Stored records
* * *

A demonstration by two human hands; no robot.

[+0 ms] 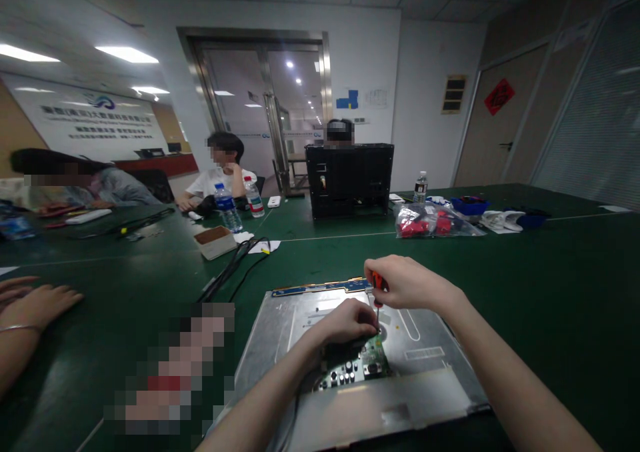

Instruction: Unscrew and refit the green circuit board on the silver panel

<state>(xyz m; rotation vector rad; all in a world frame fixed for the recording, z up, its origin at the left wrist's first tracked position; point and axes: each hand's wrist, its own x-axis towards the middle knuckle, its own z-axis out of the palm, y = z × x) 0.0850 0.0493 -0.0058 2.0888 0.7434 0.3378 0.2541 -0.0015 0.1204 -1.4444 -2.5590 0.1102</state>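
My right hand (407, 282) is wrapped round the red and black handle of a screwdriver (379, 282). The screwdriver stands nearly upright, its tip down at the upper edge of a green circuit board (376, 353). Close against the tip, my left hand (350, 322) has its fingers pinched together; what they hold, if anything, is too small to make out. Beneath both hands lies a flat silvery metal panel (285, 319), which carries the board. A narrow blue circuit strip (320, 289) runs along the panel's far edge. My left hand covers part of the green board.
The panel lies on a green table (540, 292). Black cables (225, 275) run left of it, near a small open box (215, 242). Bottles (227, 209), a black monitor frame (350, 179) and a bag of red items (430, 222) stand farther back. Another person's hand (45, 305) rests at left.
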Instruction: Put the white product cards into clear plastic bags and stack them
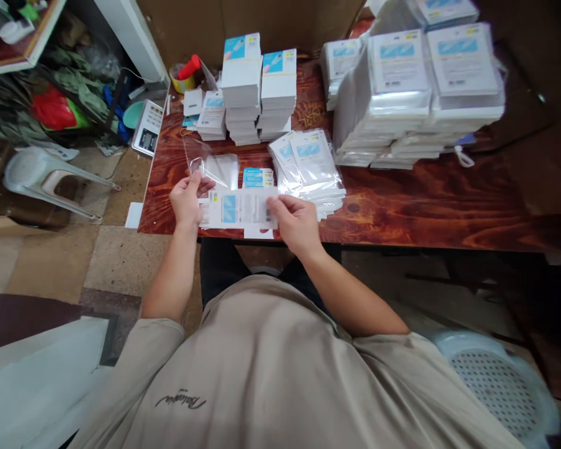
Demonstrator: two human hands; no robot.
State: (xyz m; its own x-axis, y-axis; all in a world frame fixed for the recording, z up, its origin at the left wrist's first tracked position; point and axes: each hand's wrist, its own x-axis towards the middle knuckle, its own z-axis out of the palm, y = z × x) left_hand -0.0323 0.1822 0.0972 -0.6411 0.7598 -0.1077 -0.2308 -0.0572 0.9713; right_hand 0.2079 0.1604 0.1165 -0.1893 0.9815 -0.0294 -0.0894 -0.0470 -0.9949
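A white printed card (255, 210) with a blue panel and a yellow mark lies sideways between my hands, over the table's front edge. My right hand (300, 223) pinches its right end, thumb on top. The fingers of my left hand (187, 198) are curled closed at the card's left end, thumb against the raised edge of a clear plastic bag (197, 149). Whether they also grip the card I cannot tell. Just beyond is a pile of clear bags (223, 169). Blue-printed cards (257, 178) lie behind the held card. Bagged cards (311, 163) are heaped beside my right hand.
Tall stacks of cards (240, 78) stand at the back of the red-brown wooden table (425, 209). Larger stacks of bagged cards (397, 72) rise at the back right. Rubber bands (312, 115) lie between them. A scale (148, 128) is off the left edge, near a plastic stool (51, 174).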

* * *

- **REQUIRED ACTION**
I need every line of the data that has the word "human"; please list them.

- **SOLUTION TO THIS EXERCISE**
A demonstration by two human hands; no robot.
Demonstrator: two human hands; no robot.

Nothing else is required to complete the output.